### Core Components of AutoML:

1. **Search Algorithm:**

   * The method used to explore different models and hyperparameters.
   * Examples:

     * **Random/Grid Search:** Try many options randomly or systematically.
     * **Bayesian Optimization:** Uses past results to pick promising options next.
     * **Hyperband:** Efficiently allocates resources to many configurations and quickly drops bad ones.

2. **Search Space:**

   * All the possible models and hyperparameter settings AutoML can try.
   * Includes ranges for hyperparameters (like learning rate, number of layers) and different model types.

3. **Evaluation Mechanism:**

   * How the AutoML system measures model quality.
   * Usually uses train/validation/test splits or cross-validation to evaluate performance.
   * May use methods like multi-armed bandits or learning curves to decide which models to test more.

---

### Types of Problems in AutoML:

* **Algorithm Selection Problem:** Pick the best model for the dataset.
* **Hyperparameter Optimization Problem (HPO):** For a chosen model, find the best hyperparameters.
* **Combined Algorithm Selection and Hyperparameter Optimization (CASH):** Find the best model **and** its best hyperparameters together.
* Other advanced problems: Neural Architecture Search (NAS), Few-shot Learning.

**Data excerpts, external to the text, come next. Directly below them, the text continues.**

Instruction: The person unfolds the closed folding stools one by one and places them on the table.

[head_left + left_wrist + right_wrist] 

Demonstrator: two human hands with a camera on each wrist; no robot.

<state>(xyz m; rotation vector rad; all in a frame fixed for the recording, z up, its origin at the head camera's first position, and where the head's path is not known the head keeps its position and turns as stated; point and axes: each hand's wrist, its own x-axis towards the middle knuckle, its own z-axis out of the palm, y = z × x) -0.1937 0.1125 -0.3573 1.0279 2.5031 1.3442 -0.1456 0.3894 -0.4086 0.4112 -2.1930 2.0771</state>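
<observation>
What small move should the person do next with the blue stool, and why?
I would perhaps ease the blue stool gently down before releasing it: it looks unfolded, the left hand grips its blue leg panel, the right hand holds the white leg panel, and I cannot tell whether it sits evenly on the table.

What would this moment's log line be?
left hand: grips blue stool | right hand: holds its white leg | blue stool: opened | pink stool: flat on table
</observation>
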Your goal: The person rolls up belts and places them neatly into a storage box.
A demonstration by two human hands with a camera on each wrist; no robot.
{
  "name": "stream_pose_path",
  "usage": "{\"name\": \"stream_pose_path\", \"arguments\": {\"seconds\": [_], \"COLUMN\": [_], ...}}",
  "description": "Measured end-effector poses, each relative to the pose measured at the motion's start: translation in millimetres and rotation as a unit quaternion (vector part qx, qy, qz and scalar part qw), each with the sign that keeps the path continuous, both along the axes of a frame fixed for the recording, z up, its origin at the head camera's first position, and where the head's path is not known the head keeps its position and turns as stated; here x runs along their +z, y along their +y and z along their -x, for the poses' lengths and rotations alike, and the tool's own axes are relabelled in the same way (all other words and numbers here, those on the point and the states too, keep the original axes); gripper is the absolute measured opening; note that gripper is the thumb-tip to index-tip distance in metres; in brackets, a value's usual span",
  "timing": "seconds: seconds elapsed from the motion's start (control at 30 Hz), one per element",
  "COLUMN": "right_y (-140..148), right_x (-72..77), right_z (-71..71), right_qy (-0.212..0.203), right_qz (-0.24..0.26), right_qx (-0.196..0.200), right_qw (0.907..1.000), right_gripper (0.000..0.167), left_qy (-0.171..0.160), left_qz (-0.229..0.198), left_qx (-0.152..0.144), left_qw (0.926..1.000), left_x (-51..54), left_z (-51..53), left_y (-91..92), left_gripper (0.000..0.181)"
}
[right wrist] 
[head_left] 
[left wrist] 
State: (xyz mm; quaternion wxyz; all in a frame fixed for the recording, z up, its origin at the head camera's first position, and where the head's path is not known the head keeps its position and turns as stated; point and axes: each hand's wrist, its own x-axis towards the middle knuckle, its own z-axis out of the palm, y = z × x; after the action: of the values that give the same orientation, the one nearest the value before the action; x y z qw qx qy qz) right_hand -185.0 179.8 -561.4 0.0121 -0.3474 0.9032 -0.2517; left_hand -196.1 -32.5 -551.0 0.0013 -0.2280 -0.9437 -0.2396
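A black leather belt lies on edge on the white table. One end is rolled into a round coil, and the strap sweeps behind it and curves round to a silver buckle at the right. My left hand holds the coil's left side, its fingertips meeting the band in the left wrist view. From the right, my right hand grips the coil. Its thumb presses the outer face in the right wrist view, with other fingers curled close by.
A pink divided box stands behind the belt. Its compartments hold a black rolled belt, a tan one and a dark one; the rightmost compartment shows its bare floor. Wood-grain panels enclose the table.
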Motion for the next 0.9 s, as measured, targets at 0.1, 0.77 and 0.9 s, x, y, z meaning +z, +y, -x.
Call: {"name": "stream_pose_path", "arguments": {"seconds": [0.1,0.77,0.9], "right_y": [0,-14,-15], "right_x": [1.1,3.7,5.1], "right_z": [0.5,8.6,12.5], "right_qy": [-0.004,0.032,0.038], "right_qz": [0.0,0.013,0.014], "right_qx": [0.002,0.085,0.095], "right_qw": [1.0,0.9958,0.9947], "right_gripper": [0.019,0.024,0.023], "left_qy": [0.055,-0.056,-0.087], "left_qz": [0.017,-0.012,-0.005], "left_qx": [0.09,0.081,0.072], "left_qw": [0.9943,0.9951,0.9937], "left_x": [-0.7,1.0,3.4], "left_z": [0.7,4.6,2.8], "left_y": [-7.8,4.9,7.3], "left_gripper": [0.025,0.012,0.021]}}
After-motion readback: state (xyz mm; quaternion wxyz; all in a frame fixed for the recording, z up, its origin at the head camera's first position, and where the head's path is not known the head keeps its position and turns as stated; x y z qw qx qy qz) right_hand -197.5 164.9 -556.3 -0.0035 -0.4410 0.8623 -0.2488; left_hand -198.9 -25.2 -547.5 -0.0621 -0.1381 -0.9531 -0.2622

### Common Search Algorithms:

* **Grid Search:** Simple but does not scale well with many parameters.
* **Random Search:** Tries random points; better than grid for high dimensions, easy to parallelize.
* **Bayesian Optimization:** Builds a probabilistic model of the function and uses it to select promising hyperparameters to try next. More data efficient but harder to parallelize.

---

### How Bayesian Optimization Works:

1. Fit a surrogate probabilistic model (e.g., Gaussian Process) on observed points.
2. Use an **acquisition function** (like Expected Improvement) to decide which hyperparameters to test next.
3. Evaluate the model with those hyperparameters.
4. Update the surrogate model with the new result.
5. Repeat.

---

### Search Space Details:

* Hyperparameters can be:

  * **Categorical:** Choices like activation function ("relu", "sigmoid").
  * **Numerical:** Continuous (learning rate) or integer (number of layers).
  * **Conditional:** Some hyperparameters only matter if others have certain values (e.g., "beta1" only if using Adam optimizer).
* Sampling strategies decide how to pick values in the search space.

---

### Multi-Armed Bandits & Successive Halving:

* Treat each model/hyperparameter setting as a slot machine arm to pull.
* **Successive Halving:** Start with many candidates, test briefly, drop the worst half, test remaining longer, repeat until one winner remains.
* Used to save time by not fully training poor configurations.

---

### Extensions:

* **Hyperband:** An improved version of Successive Halving with better budget allocation.
* Combining Bayesian optimization with bandit methods improves efficiency.

---

### Learning Curve Models:

* Predict how well a model will perform if trained longer, allowing early stopping of bad configurations.